The past few months have brought opportunities to connect with writers I have loved and loathed! Mad Honey by Jodi Piccoult was a book I loved by a writer I have been disappointed with on other occasions. This one, co-written by Jennifer Finney Boylan, was a gripping mystery with all you ever wanted to know about bee keeping. I’m not a big bee person but now I feel morally responsible to help save these little pollinators. When a woman moves to her father’s farm after a brutal divorce, she begins taking care of his beehives. The care and work are industrious and she has only her son Asher to help. Asher becomes a central character when he falls in love with Lily, another newcomer escaping from a dark past.
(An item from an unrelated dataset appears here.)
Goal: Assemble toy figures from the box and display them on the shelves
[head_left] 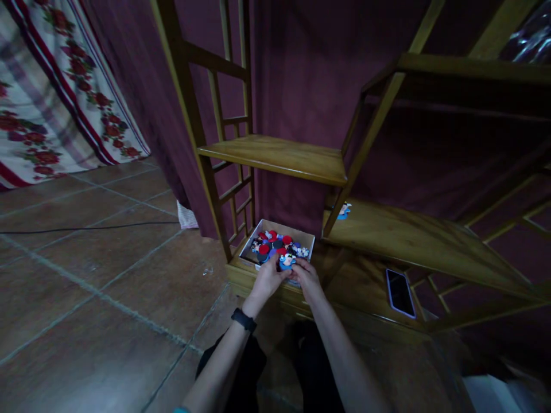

From there, the book leads to an ending filled with shock, emotion and unbearable pain. Be prepared for swirling emotions and an inability to put the book down.
I also read Lessons in Chemistry by a new author, Bonnie Garmus. Elizabeth Zott is a chemist who unbelievably becomes a cooking show star in the 60s. The show is a hit, and her inspired cooking expertise mixed with chemical equations, lots of great friends and other women who have suffered through betrayal turns male-dominated science and television on its head. This is a fun book to read and also inspiring, as Elizabeth continues to rise and bring others with her on the wild ride.
Another new-to-me author, Rachel Kapelke-Dale, lured me in with The Ingenue, an intense story of a young prodigy pianist seduced by an older man. Her future is shaped when her passion for playing is altered by the intensity of her pain when he terminates the relationship. She ends up in New York City with a disappointing career and returns home to Minnesota when her mother dies. Her future as the heir of the historic Elf House is destroyed when she learns her mother has left the family home to her seducer, who is now a prominent faculty member at the University where her mother taught art. She and her father are stunned by the betrayal. She files a suit to overturn the will and begins to probe into her mother’s last year of life. The book held my attention throughout the investigation. Although the ending was more unbelievable than the well written beginning, it intrigued me enough to read The Ballerinas by the same author.
The Ballerinas offers a different setting but with a similar theme of girls becoming women who are committed to their talent. As ballerinas, they don’t all succeed at the same level. Betrayal and compassion are the ribbons woven throughout the book. Again, a shocking ending that feels inevitable as the ballerinas realize their lives are as women, not dancers.
Reading a new book by a favorite author is like having a birthday present and slowly unwrapping it. Sadly with a book, though, you come to an end before you are ready. Homecoming, by Kate Morton, was like savoring the gift and the cake and then realizing there are no more bows to untie or crumbs to lick. Morton’s latest novel, set in Australia, began in the hot summer on Christmas Eve. A young mother, transported to Australia in the 1950s from England by her husband, is found dead with three of her children. The fourth child, a newborn daughter, is missing. The mystery surrounds the village, and lives are irretrievably changed, particularly for the three generations of women who lived in the shadow of Halcyon and its final doomed days. The mystery looms over the women until the final solution is revealed in 2018. It was a book I didn’t want to finish but I couldn’t stop reading.